## ASSIGNMENT
All that is wanted is a word-for-word copy of the data from its first line to the line containing "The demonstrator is", both included.

*** Opening of PROVIDED ENTRIES ***

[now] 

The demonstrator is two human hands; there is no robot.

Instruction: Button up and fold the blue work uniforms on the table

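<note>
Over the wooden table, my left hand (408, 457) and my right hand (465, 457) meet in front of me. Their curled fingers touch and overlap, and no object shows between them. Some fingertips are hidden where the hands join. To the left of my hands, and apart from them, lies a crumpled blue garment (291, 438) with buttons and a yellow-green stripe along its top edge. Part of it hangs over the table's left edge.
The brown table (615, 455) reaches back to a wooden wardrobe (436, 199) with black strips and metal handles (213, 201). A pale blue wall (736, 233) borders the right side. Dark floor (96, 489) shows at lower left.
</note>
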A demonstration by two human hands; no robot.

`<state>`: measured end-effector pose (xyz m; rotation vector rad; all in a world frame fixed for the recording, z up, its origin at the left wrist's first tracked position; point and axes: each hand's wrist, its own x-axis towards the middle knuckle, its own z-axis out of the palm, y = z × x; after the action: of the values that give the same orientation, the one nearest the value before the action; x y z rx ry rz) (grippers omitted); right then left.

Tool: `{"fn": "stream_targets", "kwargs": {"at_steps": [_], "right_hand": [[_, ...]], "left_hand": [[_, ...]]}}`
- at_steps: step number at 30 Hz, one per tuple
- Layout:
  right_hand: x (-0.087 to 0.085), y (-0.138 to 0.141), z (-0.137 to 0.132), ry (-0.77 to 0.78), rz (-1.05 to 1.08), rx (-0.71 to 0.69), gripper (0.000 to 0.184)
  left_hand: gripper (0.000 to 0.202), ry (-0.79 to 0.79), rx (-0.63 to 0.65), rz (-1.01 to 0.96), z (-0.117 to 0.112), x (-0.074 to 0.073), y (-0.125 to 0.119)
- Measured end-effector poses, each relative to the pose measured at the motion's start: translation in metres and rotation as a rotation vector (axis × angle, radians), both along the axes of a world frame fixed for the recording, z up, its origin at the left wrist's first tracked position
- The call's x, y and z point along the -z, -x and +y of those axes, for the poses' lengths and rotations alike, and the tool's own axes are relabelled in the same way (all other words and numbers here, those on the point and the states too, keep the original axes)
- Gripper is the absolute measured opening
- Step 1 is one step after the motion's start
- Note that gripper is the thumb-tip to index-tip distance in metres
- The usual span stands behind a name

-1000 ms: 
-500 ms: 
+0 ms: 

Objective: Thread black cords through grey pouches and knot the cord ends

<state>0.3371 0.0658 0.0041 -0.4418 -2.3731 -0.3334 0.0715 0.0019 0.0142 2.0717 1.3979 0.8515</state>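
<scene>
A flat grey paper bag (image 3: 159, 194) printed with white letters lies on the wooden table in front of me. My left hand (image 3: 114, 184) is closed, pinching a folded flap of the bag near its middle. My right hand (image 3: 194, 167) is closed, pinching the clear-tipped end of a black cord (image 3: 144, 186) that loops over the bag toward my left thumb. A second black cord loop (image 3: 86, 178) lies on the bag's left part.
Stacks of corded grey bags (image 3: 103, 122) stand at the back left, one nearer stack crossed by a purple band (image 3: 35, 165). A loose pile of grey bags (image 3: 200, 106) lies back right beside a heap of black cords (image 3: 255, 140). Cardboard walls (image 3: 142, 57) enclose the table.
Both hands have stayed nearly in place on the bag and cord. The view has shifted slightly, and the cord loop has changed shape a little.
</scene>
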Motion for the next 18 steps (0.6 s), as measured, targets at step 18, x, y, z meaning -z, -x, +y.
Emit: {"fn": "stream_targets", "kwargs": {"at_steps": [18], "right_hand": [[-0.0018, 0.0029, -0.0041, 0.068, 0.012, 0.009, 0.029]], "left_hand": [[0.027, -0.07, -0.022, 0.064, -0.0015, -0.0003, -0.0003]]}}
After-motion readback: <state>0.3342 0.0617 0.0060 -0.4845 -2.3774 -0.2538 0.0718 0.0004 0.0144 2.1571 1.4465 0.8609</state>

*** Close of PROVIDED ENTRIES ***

## WRITTEN SOLUTION
[now] 

The demonstrator is two human hands; there is no robot.

With that, the exercise is done.